=== Directions for this task ===
Reproduce each line of the following material exactly, omitting the images.

=== Source data ===
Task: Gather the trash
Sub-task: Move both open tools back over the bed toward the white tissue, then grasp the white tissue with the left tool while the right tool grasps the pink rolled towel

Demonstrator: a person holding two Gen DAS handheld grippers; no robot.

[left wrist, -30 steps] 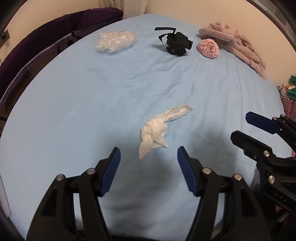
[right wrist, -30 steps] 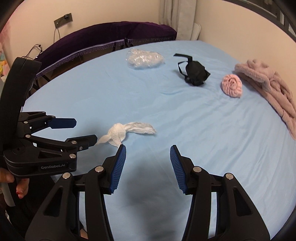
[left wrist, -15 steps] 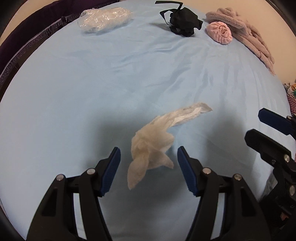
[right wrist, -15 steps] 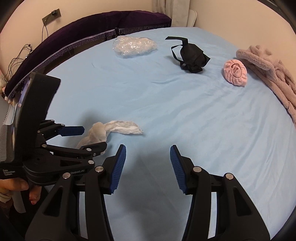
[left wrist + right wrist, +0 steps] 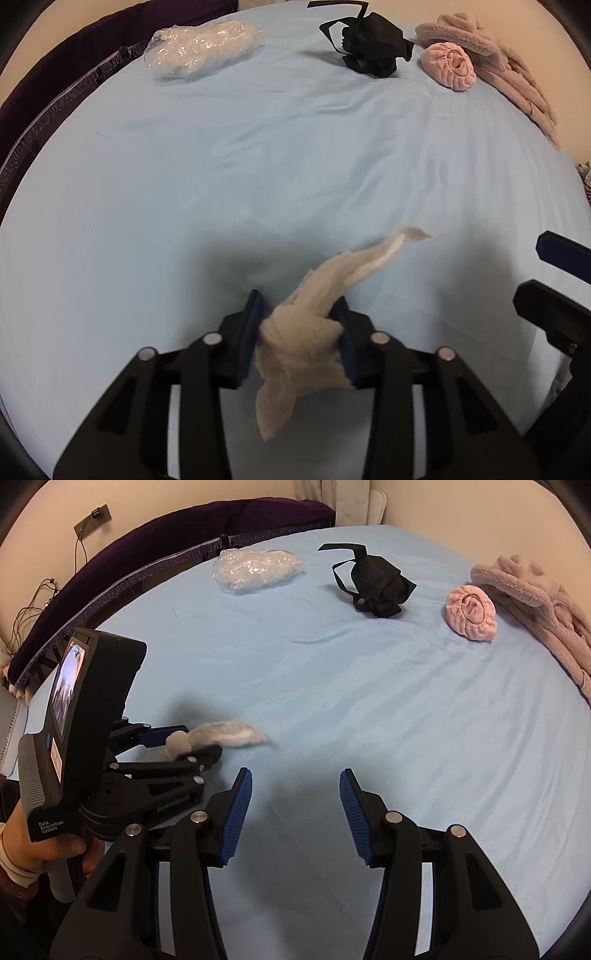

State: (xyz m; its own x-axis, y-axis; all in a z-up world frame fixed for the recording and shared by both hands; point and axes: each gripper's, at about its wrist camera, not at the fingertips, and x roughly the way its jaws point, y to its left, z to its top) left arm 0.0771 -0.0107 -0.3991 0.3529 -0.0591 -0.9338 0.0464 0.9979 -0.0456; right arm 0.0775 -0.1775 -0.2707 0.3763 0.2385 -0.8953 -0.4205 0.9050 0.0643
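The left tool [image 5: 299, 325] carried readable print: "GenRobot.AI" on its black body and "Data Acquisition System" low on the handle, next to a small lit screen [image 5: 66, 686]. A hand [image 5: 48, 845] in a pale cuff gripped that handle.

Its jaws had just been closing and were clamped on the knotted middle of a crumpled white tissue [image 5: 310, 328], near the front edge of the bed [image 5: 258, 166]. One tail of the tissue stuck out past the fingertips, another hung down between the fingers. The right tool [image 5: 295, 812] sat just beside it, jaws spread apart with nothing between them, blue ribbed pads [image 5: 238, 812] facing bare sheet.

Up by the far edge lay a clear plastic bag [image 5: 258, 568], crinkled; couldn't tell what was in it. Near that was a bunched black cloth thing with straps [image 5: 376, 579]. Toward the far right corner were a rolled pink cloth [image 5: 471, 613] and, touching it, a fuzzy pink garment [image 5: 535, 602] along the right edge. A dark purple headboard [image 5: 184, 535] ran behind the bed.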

=== Reply to the exercise ===
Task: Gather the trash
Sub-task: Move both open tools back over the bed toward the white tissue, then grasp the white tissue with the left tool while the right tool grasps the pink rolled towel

Demonstrator: a person holding two Gen DAS handheld grippers; no robot.

[left wrist, -30 steps] 
[right wrist, -30 steps] 
[left wrist, -15 steps] 
[right wrist, -15 steps] 
[left wrist + right wrist, +0 steps] 

State: (xyz m; its own x-axis, y-axis; all in a z-up world frame fixed for the recording and shared by both hands; point and axes: each gripper's, at about its wrist camera, not at the fingertips, and x roughly the way its jaws point, y to its left, z to its top) left arm 0.0771 -0.0107 -0.3991 0.3529 -0.0591 -0.9338 0.0464 0.9979 -0.0456; right arm 0.0775 -0.1775 -0.2707 0.3763 0.2385 -0.8953 -0.4205 0.9050 0.0643
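The left tool [image 5: 299, 325] carried readable print: "GenRobot.AI" on its black body and "Data Acquisition System" low on the handle, next to a small lit screen [image 5: 66, 686]. A hand [image 5: 48, 845] in a pale cuff gripped that handle.

Its jaws had just been closing and were clamped on the knotted middle of a crumpled white tissue [image 5: 310, 328], near the front edge of the bed [image 5: 258, 166]. One tail of the tissue stuck out past the fingertips, another hung down between the fingers. The right tool [image 5: 295, 812] sat just beside it, jaws spread apart with nothing between them, blue ribbed pads [image 5: 238, 812] facing bare sheet.

Up by the far edge lay a clear plastic bag [image 5: 258, 568], crinkled; couldn't tell what was in it. Near that was a bunched black cloth thing with straps [image 5: 376, 579]. Toward the far right corner were a rolled pink cloth [image 5: 471, 613] and, touching it, a fuzzy pink garment [image 5: 535, 602] along the right edge. A dark purple headboard [image 5: 184, 535] ran behind the bed.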

Nothing further is needed to complete this exercise.